Exercise directions => Make an exact copy of the lines from the one containing "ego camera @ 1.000" to the end of the records below, and leave out everything else.

[Data for analysis Boundary: Start]

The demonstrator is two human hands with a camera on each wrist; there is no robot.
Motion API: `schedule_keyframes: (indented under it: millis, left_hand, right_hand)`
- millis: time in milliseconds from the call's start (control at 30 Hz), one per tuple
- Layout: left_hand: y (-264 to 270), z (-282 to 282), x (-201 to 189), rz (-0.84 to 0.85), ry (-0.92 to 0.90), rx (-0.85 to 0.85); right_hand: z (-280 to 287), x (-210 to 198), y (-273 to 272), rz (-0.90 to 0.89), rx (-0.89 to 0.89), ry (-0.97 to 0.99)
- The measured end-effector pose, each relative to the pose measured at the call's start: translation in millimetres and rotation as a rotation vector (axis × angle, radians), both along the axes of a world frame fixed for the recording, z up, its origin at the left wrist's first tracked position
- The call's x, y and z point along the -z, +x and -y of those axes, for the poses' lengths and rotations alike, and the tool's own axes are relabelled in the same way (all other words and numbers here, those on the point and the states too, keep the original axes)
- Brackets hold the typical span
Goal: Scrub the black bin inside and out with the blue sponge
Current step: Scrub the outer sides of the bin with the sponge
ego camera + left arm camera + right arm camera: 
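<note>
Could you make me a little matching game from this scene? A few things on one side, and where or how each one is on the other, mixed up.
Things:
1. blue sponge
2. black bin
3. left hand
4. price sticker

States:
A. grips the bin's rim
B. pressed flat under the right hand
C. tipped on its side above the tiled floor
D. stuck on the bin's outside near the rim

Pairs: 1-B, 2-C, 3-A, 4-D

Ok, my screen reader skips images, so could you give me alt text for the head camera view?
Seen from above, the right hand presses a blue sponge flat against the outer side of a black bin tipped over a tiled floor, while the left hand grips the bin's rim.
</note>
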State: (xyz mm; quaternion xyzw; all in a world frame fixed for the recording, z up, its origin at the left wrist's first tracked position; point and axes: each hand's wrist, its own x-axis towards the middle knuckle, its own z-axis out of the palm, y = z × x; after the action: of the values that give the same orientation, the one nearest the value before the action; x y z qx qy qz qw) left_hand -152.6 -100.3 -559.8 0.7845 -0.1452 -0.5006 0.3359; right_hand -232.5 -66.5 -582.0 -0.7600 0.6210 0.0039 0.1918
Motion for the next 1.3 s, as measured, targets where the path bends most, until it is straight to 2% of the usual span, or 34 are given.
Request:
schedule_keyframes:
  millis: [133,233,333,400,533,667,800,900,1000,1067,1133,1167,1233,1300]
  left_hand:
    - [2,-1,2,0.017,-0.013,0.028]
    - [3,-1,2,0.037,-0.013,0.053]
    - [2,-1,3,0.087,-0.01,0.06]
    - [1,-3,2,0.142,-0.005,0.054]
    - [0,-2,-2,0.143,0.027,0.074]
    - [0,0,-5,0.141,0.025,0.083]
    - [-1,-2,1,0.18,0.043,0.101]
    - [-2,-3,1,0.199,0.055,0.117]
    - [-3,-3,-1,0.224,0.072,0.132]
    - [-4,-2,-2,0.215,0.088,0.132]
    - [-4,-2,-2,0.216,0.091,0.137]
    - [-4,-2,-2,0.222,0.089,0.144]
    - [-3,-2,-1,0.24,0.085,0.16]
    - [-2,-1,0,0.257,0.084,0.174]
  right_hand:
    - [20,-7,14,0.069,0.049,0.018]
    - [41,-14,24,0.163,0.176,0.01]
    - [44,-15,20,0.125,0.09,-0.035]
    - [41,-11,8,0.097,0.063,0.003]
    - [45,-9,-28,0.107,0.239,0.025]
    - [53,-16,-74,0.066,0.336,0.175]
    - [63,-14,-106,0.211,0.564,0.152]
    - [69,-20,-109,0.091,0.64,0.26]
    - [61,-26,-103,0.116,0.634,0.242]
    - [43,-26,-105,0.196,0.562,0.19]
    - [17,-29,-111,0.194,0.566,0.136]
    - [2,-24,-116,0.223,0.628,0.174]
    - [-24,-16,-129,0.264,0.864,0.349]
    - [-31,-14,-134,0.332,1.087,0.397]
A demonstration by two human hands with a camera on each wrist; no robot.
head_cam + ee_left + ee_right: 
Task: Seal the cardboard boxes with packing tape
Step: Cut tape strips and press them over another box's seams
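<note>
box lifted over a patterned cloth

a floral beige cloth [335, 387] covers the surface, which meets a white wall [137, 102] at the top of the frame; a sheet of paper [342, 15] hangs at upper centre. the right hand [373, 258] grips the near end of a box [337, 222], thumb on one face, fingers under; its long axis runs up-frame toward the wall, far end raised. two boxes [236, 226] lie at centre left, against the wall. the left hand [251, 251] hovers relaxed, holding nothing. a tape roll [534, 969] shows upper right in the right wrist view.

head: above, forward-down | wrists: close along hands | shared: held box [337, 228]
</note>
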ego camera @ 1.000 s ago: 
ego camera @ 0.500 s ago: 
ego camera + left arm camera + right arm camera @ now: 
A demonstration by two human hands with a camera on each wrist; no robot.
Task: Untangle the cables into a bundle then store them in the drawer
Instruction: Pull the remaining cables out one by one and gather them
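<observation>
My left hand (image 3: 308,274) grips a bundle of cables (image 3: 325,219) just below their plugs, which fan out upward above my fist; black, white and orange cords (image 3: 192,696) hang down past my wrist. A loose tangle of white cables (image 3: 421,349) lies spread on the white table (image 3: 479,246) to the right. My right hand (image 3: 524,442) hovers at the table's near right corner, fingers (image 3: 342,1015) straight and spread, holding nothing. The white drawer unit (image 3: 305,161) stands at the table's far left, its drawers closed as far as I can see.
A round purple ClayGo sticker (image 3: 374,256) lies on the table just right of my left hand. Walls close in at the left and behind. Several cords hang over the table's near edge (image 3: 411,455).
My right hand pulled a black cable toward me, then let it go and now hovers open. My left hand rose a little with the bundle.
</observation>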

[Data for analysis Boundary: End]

Task response =>
ego camera @ 1.000 s ago: 
ego camera @ 0.500 s ago: 
ego camera + left arm camera + right arm camera @ now: 
A demonstration by two human hands with a camera on each wrist; no robot.
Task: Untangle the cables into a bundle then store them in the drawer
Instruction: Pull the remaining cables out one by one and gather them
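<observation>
My left hand (image 3: 308,274) grips a bundle of cables (image 3: 325,219) just below their plugs, which fan out upward above my fist; black, white and orange cords (image 3: 192,696) hang down past my wrist. A loose tangle of white cables (image 3: 421,349) lies spread on the white table (image 3: 479,246) to the right. My right hand (image 3: 524,442) hovers at the table's near right corner, fingers (image 3: 342,1015) straight and spread, holding nothing. The white drawer unit (image 3: 305,161) stands at the table's far left, its drawers closed as far as I can see.
A round purple ClayGo sticker (image 3: 374,256) lies on the table just right of my left hand. Walls close in at the left and behind. Several cords hang over the table's near edge (image 3: 411,455).
My right hand pulled a black cable toward me, then let it go and now hovers open. My left hand rose a little with the bundle.
</observation>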

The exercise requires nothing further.